Since \(K\) is good, there is a constant \(C'>0\) depending on \(d\), such that

\begin{equation}\label{eq:good_ball_prop} \lVert \nabla^k u\rVert_{L^2(K)}^2 \le (C')^k\bigl(E+\tfrac{k^2}{R^2}\bigr)^{k} \lVert u\rVert_{L^2(K)}^2, \end{equation}

for all \(k\in \mathbb{N}\). We set \(C=\alpha C'\) with \(\alpha>1\).
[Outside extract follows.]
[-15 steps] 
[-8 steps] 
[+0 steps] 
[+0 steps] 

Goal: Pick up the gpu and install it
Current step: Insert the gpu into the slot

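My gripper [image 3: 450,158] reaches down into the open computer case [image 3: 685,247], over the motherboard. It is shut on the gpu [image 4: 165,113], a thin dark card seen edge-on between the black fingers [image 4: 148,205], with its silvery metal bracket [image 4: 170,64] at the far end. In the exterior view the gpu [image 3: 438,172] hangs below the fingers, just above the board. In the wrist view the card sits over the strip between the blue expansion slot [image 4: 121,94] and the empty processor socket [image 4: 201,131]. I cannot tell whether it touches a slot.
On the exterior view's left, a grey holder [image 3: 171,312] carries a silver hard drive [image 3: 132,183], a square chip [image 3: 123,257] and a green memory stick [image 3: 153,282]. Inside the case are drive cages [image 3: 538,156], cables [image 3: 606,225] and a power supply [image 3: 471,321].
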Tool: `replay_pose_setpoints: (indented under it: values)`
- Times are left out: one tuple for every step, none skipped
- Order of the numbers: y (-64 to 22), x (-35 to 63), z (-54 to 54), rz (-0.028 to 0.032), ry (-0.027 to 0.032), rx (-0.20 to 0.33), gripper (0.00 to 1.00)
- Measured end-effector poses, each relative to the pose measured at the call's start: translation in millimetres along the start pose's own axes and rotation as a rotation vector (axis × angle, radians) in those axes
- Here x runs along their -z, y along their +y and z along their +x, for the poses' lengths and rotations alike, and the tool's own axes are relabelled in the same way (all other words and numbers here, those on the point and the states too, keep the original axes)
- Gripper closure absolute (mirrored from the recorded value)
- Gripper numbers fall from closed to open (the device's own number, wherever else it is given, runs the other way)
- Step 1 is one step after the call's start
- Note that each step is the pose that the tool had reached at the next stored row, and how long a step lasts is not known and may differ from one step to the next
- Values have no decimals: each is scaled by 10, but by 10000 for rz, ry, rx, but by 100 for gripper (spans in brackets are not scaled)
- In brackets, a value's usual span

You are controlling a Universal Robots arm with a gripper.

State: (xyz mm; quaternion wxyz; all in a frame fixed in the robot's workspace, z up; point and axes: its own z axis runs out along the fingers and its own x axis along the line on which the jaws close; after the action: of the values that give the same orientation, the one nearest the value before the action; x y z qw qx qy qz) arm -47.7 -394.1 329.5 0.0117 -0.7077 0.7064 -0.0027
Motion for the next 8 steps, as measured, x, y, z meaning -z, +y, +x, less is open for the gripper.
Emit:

If no good point exists, then for every \(q\in K\) there exists a \(k\in \mathbb{N}\) such that

\begin{equation*} \langle \nabla^ku , \nabla^ku\rangle_{g_q} \ge \frac{2}{\lvert K\rvert} (\alpha C')^k\bigl(E+\tfrac{k^2}{R^2}\bigr)^{k} \lVert u\rVert_{L^2(K)}^2, \end{equation*}

Then

\begin{equation*} \frac{2}{\lvert K\rvert} \int_{K} u^2 \,dV_g \le \sum_{k=0}^{\infty} \frac{1}{(\alpha C')^k\bigl(E+\tfrac{k^2}{R^2}\bigr)^{k}} \langle \nabla^ku , \nabla^ku\rangle_{g_q}. \end{equation*}

Integrating both sides over \(K\), and employing \eqref{eq:good_ball_prop} yields

\begin{align*} 2 \int_{K} u^2 \,dV_g &\le \sum_{k=0}^{n} \frac{1}{(\alpha C')^k\bigl(E+\tfrac{k^2}{R^2}\bigr)^{k}} \int_{K} \langle \nabla^ku , \nabla^ku\rangle_g \, dV_g \\ &\le \sum_{k=0}^{n} \frac{1}{\alpha^k} \int_{K} u^2 \,dV_g \\ &\le \frac{\alpha}{\alpha -1} \int_{B} u^2, \end{align*}

If we set \(\alpha=3\), it follows that

\begin{equation*} 2 \int_{K} u^2 \,dV_g\le \frac{3}{2} \int_{K} u^2\,dV_g. \end{equation*}

This contradiction proves our claim.